REQUIREMENT> Please quote exactly the lines below from the line containing "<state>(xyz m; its" to the line containing "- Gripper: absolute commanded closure", both lines included, and nothing else.

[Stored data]
------------------------

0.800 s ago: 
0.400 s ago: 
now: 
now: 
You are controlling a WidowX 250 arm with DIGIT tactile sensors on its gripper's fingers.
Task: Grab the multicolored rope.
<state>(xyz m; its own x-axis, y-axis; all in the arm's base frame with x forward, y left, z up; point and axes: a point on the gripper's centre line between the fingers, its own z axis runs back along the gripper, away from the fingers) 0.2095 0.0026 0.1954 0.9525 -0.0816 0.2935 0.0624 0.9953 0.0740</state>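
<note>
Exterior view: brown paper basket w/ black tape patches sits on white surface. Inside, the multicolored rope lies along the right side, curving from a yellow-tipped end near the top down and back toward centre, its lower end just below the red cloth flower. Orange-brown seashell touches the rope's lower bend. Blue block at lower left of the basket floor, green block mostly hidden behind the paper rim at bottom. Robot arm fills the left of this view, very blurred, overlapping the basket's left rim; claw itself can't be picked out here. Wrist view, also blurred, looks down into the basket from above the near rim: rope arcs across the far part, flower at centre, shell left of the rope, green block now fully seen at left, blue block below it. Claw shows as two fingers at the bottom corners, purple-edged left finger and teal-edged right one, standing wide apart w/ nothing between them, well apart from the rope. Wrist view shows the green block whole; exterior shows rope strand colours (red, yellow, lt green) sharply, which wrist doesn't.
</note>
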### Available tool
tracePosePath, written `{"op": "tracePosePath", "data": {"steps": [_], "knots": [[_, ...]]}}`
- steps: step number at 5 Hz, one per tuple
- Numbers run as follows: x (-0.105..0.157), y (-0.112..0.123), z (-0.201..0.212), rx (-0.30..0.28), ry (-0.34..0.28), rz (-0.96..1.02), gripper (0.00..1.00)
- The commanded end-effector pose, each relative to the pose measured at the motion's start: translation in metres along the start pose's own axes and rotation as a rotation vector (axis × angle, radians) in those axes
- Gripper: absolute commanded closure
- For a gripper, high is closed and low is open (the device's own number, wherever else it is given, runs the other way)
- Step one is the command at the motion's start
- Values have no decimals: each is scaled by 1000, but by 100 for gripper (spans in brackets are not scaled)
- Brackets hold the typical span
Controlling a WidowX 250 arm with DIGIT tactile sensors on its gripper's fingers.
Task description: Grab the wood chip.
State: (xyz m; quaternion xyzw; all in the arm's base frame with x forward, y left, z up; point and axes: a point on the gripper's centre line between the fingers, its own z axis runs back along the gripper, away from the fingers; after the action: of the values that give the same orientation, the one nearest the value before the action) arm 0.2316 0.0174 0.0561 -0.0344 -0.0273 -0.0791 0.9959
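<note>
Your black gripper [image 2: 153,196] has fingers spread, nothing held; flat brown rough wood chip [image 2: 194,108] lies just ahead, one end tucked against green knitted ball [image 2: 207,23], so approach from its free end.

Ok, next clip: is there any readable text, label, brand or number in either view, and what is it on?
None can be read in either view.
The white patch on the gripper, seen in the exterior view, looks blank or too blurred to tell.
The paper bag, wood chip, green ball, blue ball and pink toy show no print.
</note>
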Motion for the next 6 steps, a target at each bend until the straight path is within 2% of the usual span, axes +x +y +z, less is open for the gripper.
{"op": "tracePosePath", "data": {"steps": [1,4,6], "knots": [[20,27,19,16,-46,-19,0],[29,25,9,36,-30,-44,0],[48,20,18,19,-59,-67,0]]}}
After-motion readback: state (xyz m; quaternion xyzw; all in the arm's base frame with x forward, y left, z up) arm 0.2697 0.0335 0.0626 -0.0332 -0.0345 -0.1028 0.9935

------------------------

TASK RESULT>
<state>(xyz m; its own x-axis, y-axis; all in the arm's base frame with x forward, y left, z up; point and axes: a point on the gripper's centre line between the fingers, its own z axis runs back along the gripper, away from the fingers) 0.2095 0.0026 0.1954 0.9525 -0.0816 0.2935 0.0624 0.9953 0.0740</state>
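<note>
Exterior view: brown paper basket w/ black tape patches sits on white surface. Inside, the multicolored rope lies along the right side, curving from a yellow-tipped end near the top down and back toward centre, its lower end just below the red cloth flower. Orange-brown seashell touches the rope's lower bend. Blue block at lower left of the basket floor, green block mostly hidden behind the paper rim at bottom. Robot arm fills the left of this view, very blurred, overlapping the basket's left rim; claw itself can't be picked out here. Wrist view, also blurred, looks down into the basket from above the near rim: rope arcs across the far part, flower at centre, shell left of the rope, green block now fully seen at left, blue block below it. Claw shows as two fingers at the bottom corners, purple-edged left finger and teal-edged right one, standing wide apart w/ nothing between them, well apart from the rope. Wrist view shows the green block whole; exterior shows rope strand colours (red, yellow, lt green) sharply, which wrist doesn't.
</note>
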### Available tool
tracePosePath, written `{"op": "tracePosePath", "data": {"steps": [_], "knots": [[_, ...]]}}`
- steps: step number at 5 Hz, one per tuple
- Numbers run as follows: x (-0.105..0.157), y (-0.112..0.123), z (-0.201..0.212), rx (-0.30..0.28), ry (-0.34..0.28), rz (-0.96..1.02), gripper (0.00..1.00)
- The commanded end-effector pose, each relative to the pose measured at the motion's start: translation in metres along the start pose's own axes and rotation as a rotation vector (axis × angle, radians) in those axes
- Gripper: absolute commanded closure

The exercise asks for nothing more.